In fact, since 2015, the top leaders of China and Vietnam have made three rounds of mutual visits to each other's countries - one, Trong's visit to China in April 2015 and Xi's reciprocal visit in November that same year; two, Trong's visit to China in January 2017 and Xi's visit to Vietnam later in November; and three, Trong's visit to China last October and Xi's most recent trip to Vietnam this month. Vietnam Prime Minister Pham Minh Chinh also visited China in June this year.
Vietnam's deft diplomacy, which includes adopting strategic assurances in pursuit of its own security rather than focusing on containment measures alone, is actually worthy of analysis and reference by other parties.

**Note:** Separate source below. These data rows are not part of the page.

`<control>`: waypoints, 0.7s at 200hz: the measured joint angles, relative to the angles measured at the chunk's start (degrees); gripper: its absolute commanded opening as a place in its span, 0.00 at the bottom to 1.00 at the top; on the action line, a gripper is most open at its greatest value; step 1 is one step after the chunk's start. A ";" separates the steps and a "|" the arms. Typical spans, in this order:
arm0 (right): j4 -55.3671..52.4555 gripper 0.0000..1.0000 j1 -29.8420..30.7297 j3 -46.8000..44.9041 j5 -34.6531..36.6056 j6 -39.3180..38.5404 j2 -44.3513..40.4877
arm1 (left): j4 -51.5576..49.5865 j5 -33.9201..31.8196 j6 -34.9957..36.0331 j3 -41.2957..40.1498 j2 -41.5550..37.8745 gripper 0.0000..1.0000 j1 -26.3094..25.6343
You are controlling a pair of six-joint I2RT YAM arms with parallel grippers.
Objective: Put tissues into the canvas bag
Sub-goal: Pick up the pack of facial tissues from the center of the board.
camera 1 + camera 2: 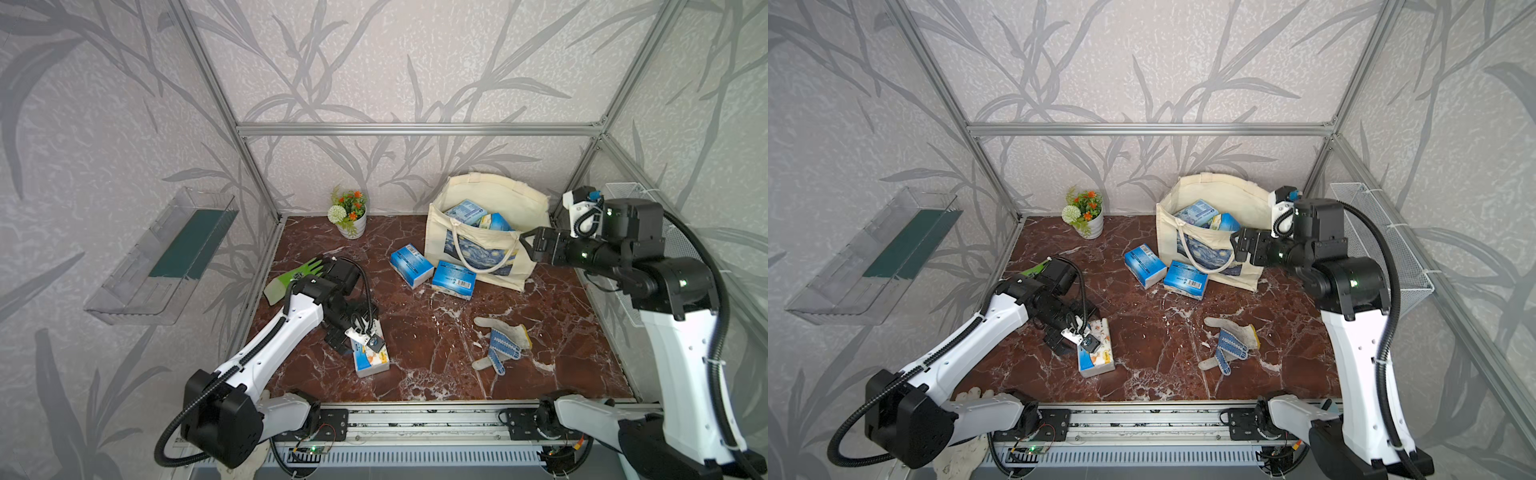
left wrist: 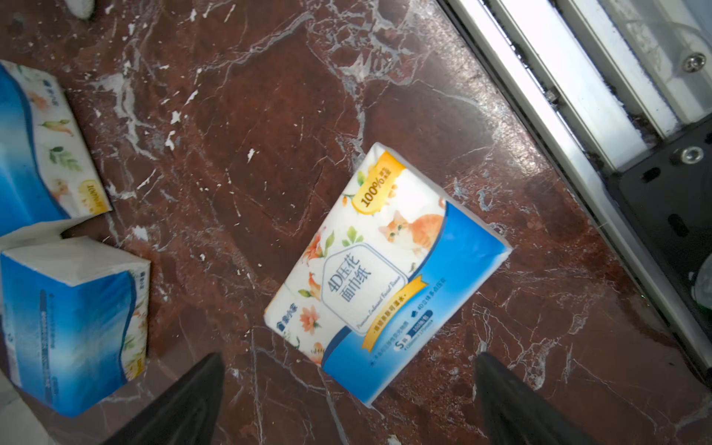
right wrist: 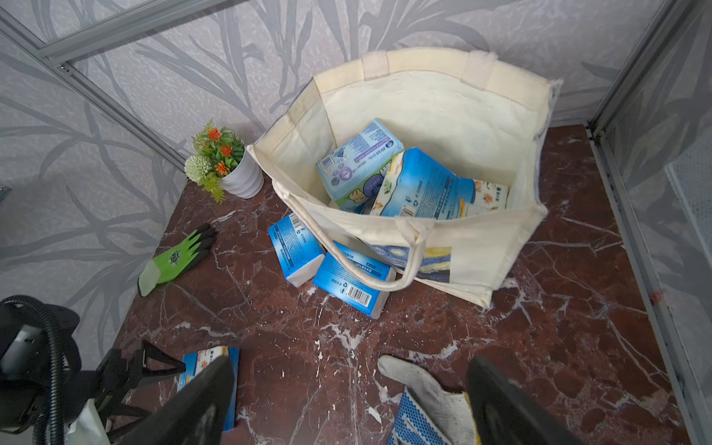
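Big picture first: on the table [image 1: 436, 345] the canvas bag [image 1: 498, 195] stands open in the back right corner. At least two packs of tissues [image 3: 424, 185] are already inside. Two more packs [image 1: 411, 259] lie at its foot, touching its front, one of them under the rope handle [image 3: 370, 266]. The right tool [image 3: 350, 360] hangs spread and empty near the bag, so I'd guess it sits this one out.

The step in hand looks like the left pickup. One lone pack [image 2: 385, 262] lies flat near the table's front edge, left of the middle. The left tool [image 2: 350, 358] is wide open above it, gripping nothing. The pack sits skewed to the fingers [image 2: 185, 397] and mostly ahead of them — only its near corner lies between.

So I'd reach further over it and twist the wrist until the fingers straddle its narrow width. Then drop low and squeeze gently — it looks soft and the wrap may be slippery.
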 measured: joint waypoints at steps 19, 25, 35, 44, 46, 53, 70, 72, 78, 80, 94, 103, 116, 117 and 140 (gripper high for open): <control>0.04 0.95 0.00 -5.16 0.33 0.39 -4.39 | 0.09 0.33 1.16 0.00 1.60 0.99 -0.09; -0.11 0.95 0.00 -6.56 0.44 0.52 -5.38 | 0.13 0.33 1.44 0.00 1.99 0.99 -0.09; -0.13 0.95 0.00 -8.94 0.46 1.05 -7.23 | 0.13 0.33 1.60 0.00 2.71 0.99 -0.09; -0.04 0.95 0.00 -11.19 0.48 1.55 -8.66 | 0.13 0.26 1.81 0.00 3.39 0.99 -0.13; 0.04 0.95 0.00 -11.76 0.48 1.73 -9.05 | 0.13 0.22 1.90 0.00 3.54 0.99 -0.15; 0.13 0.95 0.00 -13.60 0.44 2.19 -10.19 | 0.13 0.15 1.95 0.00 4.04 0.99 -0.24; -0.11 0.95 0.00 -17.05 0.44 3.23 -12.66 | 0.13 -0.17 2.16 0.00 4.94 0.99 -0.33; -0.15 0.95 0.00 -17.33 0.44 3.32 -12.92 | 0.13 -0.22 2.23 0.00 5.05 0.99 -0.33; -0.26 0.95 0.00 -17.94 0.44 3.56 -13.53 | 0.17 -0.24 2.34 -0.02 5.27 0.99 -0.33; -0.28 0.95 0.00 -18.12 0.44 3.67 -13.75 | 0.28 -0.24 2.34 -0.09 5.35 0.99 -0.33; -0.31 0.95 0.00 -19.04 0.44 4.33 -15.04 | 1.36 -0.24 2.45 -0.76 5.70 0.99 -0.33; -0.28 0.95 0.00 -19.54 0.44 4.70 -15.78 | 2.05 -0.24 2.49 -1.40 6.01 0.99 -0.33; -0.33 0.95 0.00 -20.22 0.46 4.98 -16.79 | 2.73 -0.31 2.54 -2.21 6.64 0.99 -0.33; -0.37 0.95 0.00 -20.28 0.46 5.03 -16.90 | 2.75 -0.33 2.54 -2.32 6.71 0.99 -0.33; -0.59 0.95 0.00 -20.90 0.57 5.62 -18.51 | 3.67 -1.03 2.56 -3.74 7.65 0.99 -0.33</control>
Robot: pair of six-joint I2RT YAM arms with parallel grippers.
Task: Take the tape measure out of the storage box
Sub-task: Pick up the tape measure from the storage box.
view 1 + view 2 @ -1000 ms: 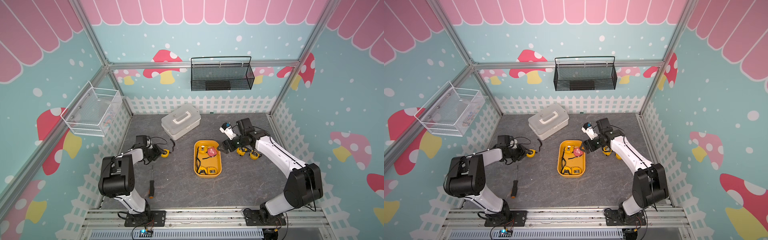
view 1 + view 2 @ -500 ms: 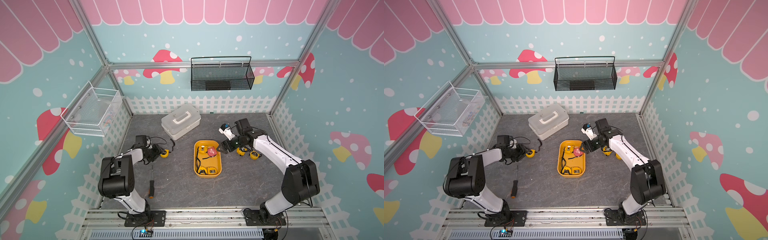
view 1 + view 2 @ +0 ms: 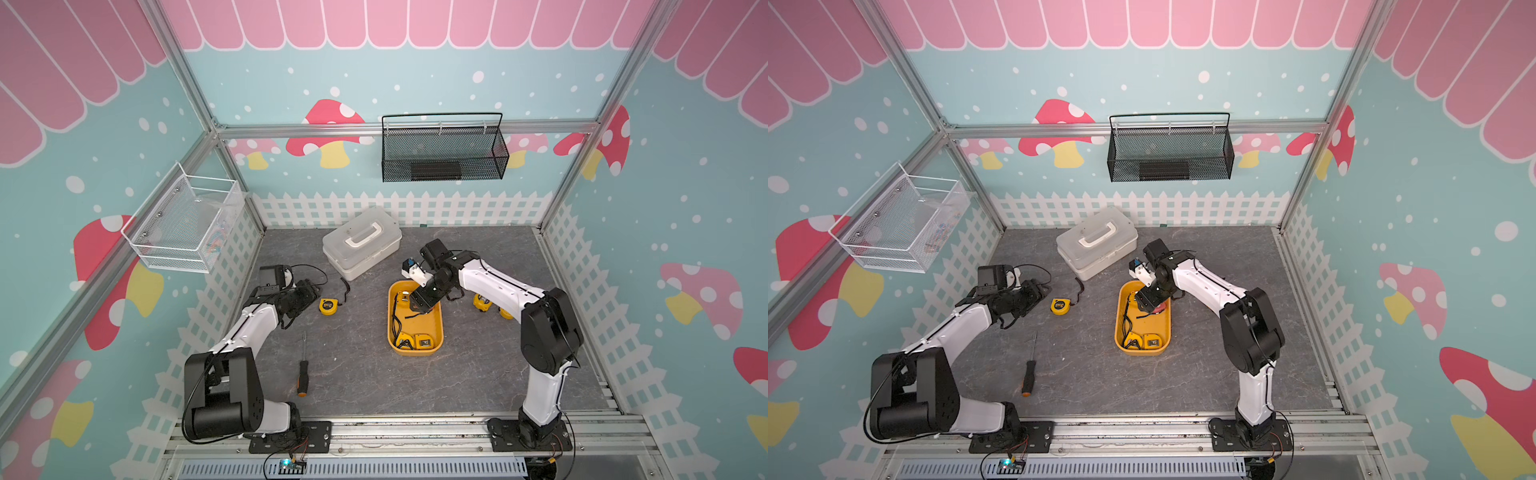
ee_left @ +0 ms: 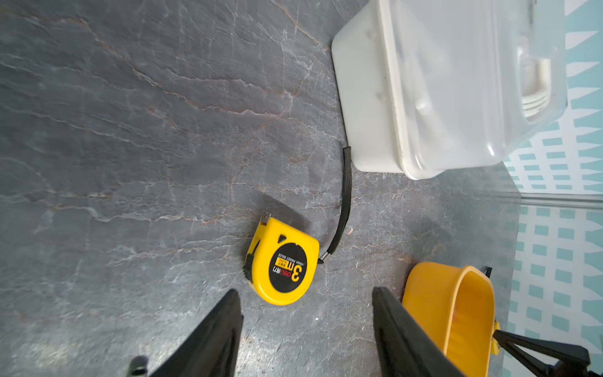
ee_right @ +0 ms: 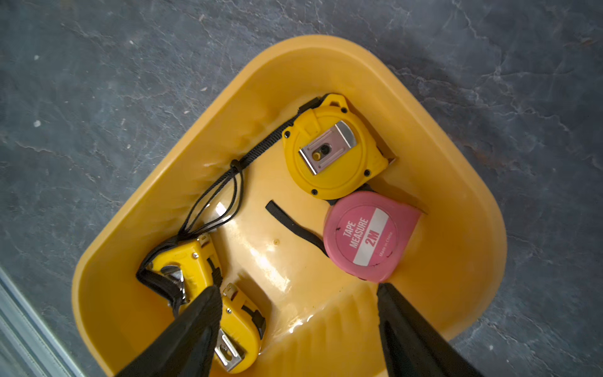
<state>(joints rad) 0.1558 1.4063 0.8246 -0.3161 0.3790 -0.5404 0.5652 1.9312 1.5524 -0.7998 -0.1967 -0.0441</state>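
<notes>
The yellow-orange storage box (image 3: 390,328) (image 3: 1118,328) (image 5: 456,156) sits mid-table and holds several tape measures. At its far end lie a pink one (image 5: 368,235) and a yellow one (image 5: 329,153) with its clip side up. Two more yellow ones (image 5: 186,261) (image 3: 405,341) lie at its near end. My right gripper (image 5: 297,287) (image 3: 419,301) hangs open over the box's far end and holds nothing. Another yellow tape measure (image 4: 284,264) (image 3: 327,306) lies free on the table, just ahead of my open left gripper (image 4: 305,291) (image 3: 309,293).
A white lidded case (image 3: 361,243) stands behind the box. A screwdriver (image 3: 303,370) lies at the front left. Two yellow tape measures (image 3: 482,301) rest on the table under the right arm. A black mesh basket (image 3: 442,151) and a white wire basket (image 3: 187,224) hang on the walls.
My right gripper has moved left, from the box's right edge to above its far end. The left jaws have spread apart behind the yellow tape measure on the table.
</notes>
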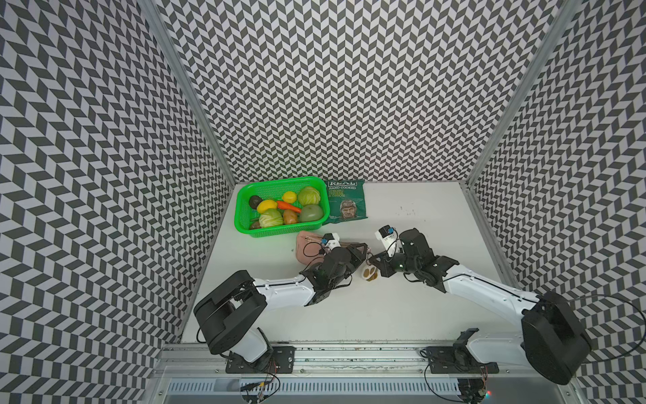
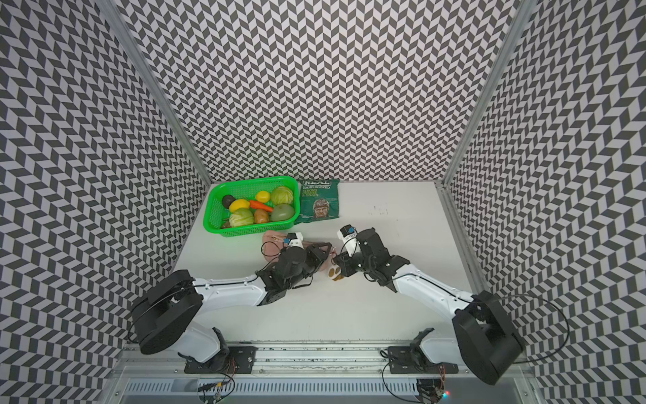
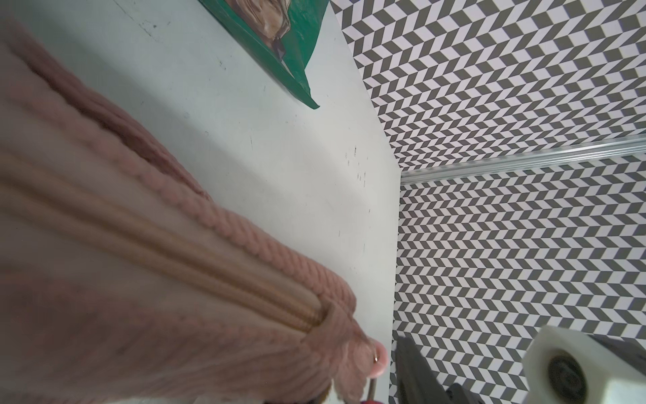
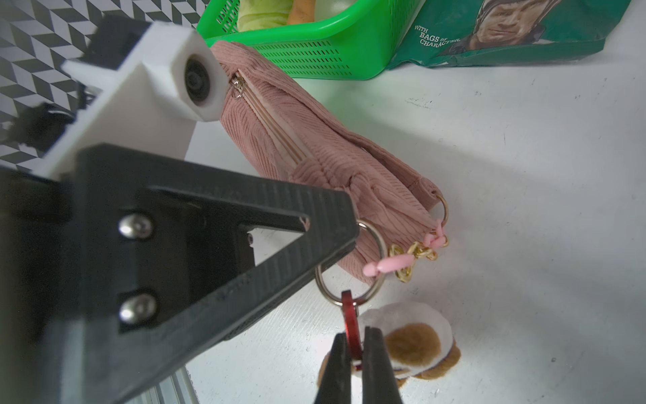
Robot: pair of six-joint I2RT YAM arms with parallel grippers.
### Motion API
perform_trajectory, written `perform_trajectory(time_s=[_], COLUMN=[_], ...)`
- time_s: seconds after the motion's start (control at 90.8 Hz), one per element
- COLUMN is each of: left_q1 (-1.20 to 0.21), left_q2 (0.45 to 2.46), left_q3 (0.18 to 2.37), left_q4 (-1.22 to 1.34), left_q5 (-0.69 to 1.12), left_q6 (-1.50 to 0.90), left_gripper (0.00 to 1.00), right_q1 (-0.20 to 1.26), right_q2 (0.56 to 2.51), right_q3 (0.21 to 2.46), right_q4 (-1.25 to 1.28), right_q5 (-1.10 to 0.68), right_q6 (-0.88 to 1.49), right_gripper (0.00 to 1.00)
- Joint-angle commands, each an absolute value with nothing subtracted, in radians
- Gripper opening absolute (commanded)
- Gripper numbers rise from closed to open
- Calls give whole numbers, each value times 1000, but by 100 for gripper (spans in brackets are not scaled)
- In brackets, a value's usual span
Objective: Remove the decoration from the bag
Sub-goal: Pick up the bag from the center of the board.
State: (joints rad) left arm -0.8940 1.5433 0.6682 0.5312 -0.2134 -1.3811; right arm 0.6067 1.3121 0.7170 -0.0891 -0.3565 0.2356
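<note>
Top view first: the pink bag [image 1: 307, 250] sits on the white table [image 1: 419, 307] just short of centre, with the green basket [image 1: 238, 210] of produce at its 11 o'clock and the crisp packet [image 1: 346, 203] at its 1 o'clock. The decoration [image 1: 370, 273] lies on the table at the bag's 4 o'clock, right between my two arms. On the right wrist camera the right gripper [image 4: 354, 346] has its tips pinched tight on the red clasp [image 4: 347, 314]. That clasp hangs from a silver ring [image 4: 327, 296], and the ring goes up to the gold and pink chain at the bag's end. So the plush toy is not yet off. The left gripper [image 1: 363, 250] comes in from 8 o'clock, and one black finger [image 4: 244, 238] lies along the bag's near side with its tip at the ring. The left wrist camera shows only blurred pink corduroy and zipper, so I can't tell whether that claw grips the bag.
</note>
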Motion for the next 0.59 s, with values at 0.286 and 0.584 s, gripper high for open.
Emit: perform_trajectory(time_s=[0.286, 0.584], left_q1=[-874, -864], left_q2=[1556, 1508], left_q3=[691, 677], left_q4=[563, 546], left_q5=[-228, -203], left_q6=[-1346, -1298], left_gripper=[15, 0], right_q1=[612, 610], right_q2=[1303, 1289], right_q3=[698, 686], right_q4=[-38, -38], right_q5=[-374, -338], right_q6=[233, 240], right_gripper=[0, 11])
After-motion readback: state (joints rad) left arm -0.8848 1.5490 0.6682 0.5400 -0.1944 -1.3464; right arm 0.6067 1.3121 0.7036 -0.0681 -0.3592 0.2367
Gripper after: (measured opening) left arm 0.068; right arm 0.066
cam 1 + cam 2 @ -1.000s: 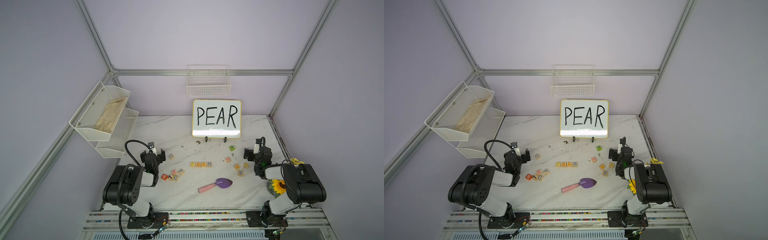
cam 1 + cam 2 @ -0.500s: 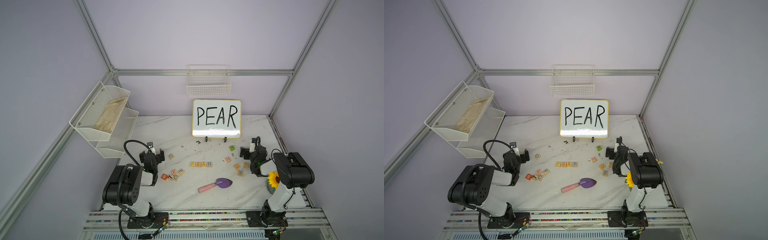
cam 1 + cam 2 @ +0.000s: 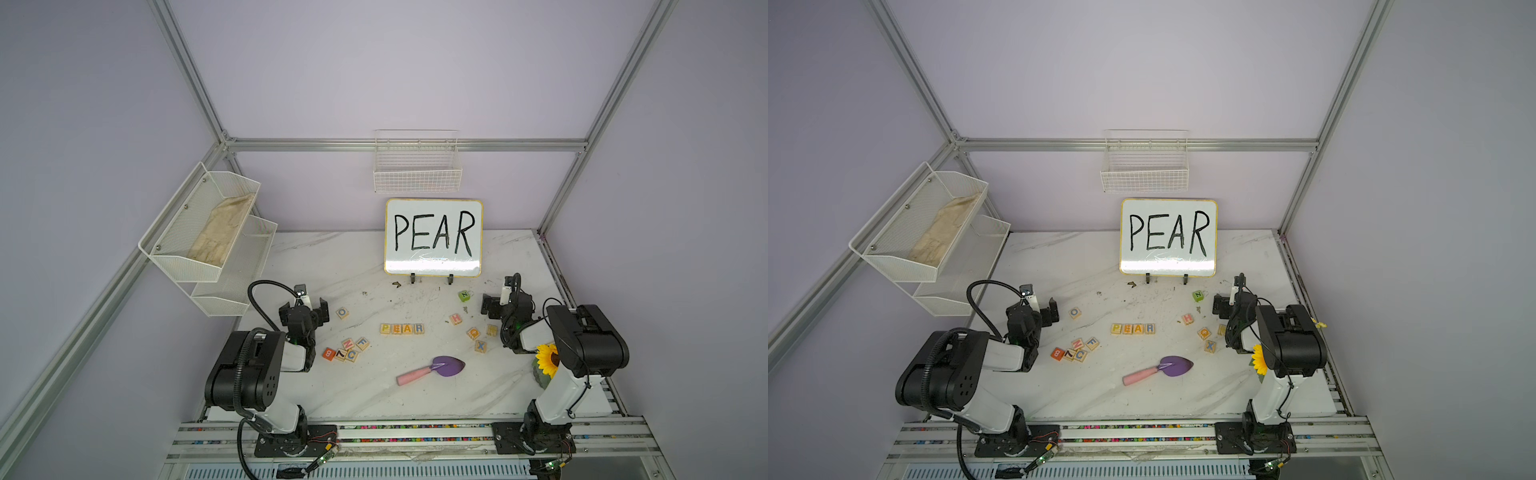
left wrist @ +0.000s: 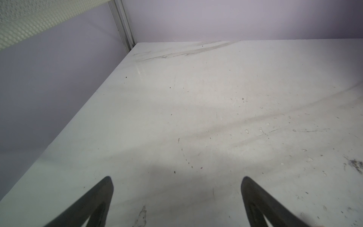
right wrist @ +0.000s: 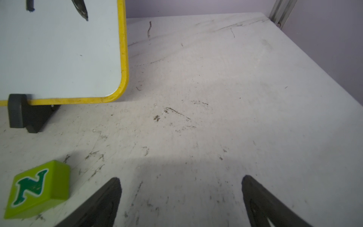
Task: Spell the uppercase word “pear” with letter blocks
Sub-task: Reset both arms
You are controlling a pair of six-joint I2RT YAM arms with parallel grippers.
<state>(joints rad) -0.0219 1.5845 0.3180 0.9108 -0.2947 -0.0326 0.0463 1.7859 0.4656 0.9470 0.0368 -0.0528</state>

No one will give up on China
In its public rhetoric, Vietnam has also directly stressed that the country considers developing its relations with China "an objective requirement, a strategic choice and a top priority in its foreign policy". Some Chinese academics believe that as Vietnam still positions itself as a socialist country, its "camaraderie plus brotherhood" bond with China forms the basis of the country's diplomacy.
Vietnam academic Khang Vu offered a different interpretation in a commentary in The Diplomat: Vietnam is repeatedly assuring China by stressing its shared socialist ideology to ease tensions with China. And Vietnam is already very experienced in doing so.
When Vietnam-China relations intensified in 2014 (when China moved the HD-981 oil rig into Vietnamese waters) as well as in 2017 and 2018 over maritime disputes, Vietnam relied on its shared ideology to assure China. Khang Vu believes that although Vietnam's "community of common destiny" will not prevent a future China-Vietnam war, it will be enough for both countries to manage their differences to avoid a total breakdown of relationship as in 1978.
Khang Vu's commentary aims to explain that Vietnam and China's upgrading of ties does not imply that Vietnam has joined the anti-US camp. This is in fact obvious.
Amid an increasingly complex geopolitical landscape, it is natural for Vietnam to cultivate its relations with the US and other major powers while ambiguously leaning towards its large neighbouring countries at the same time. Vietnam's deft diplomacy, which includes adopting strategic assurances in pursuit of its own security rather than focusing on containment measures alone, is actually worthy of analysis and reference by other parties.
Vietnam will be able to gain some practical benefits by deepening its cooperation with China as well. For example, China would be able to provide more direct help to Vietnam in railway construction. At the same time, the White House could change hands after 2024, and former US President Donald Trump, who favours isolationism, could take office again. Against such an important background, no one will easily give up on cultivating its relations with China.